Produce an exact copy of the first line of the data below and each line after it, please, up to and including the one with "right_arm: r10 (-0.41".

*** Opening of Collected material ***

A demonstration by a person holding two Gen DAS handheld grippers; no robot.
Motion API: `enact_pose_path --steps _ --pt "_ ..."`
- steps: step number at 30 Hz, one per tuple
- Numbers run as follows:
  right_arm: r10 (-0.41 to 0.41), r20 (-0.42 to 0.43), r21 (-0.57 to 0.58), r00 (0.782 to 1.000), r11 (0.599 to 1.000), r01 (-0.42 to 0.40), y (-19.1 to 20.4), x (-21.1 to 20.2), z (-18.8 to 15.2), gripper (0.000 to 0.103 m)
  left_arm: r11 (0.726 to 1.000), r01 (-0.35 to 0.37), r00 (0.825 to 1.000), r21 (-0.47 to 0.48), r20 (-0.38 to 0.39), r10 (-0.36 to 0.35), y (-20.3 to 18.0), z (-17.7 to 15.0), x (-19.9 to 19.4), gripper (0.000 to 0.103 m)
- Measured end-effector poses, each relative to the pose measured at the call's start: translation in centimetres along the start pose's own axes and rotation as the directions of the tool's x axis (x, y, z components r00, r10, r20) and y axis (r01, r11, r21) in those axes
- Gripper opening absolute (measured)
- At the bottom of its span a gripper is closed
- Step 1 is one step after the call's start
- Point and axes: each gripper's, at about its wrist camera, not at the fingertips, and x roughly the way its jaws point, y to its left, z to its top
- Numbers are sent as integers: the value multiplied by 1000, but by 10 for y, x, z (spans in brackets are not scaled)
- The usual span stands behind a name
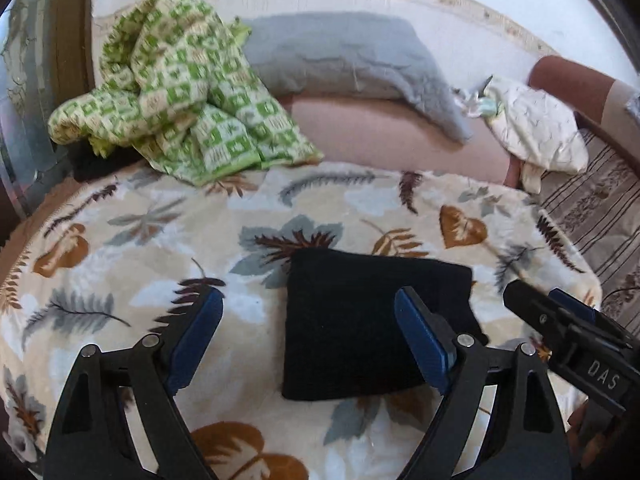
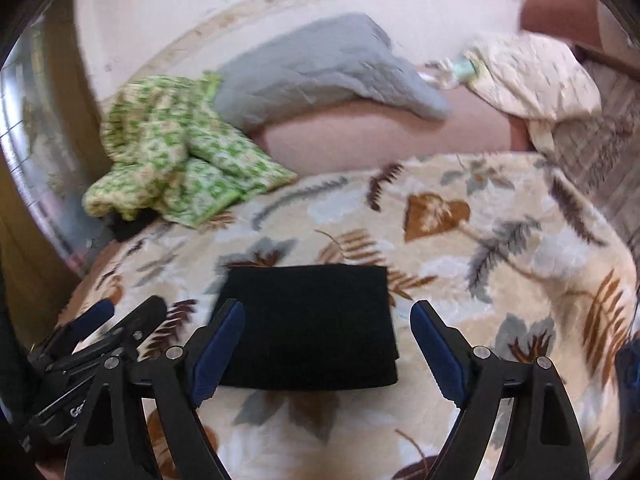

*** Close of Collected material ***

Finished exercise →
A demonstration by a person holding two Gen DAS handheld grippers; no robot.
Motion API: `enact_pose_path --steps _ --pt "_ ..."`
- steps: step number at 30 Hz, one per tuple
- Numbers run as follows:
  right_arm: r10 (-0.41 to 0.41), r20 (-0.42 to 0.43), r21 (-0.57 to 0.58), r00 (0.782 to 1.000), r11 (0.599 to 1.000), r01 (-0.42 to 0.40), y (-19.1 to 20.4), x (-21.1 to 20.2), z (-18.8 to 15.2), gripper (0.000 to 0.103 m)

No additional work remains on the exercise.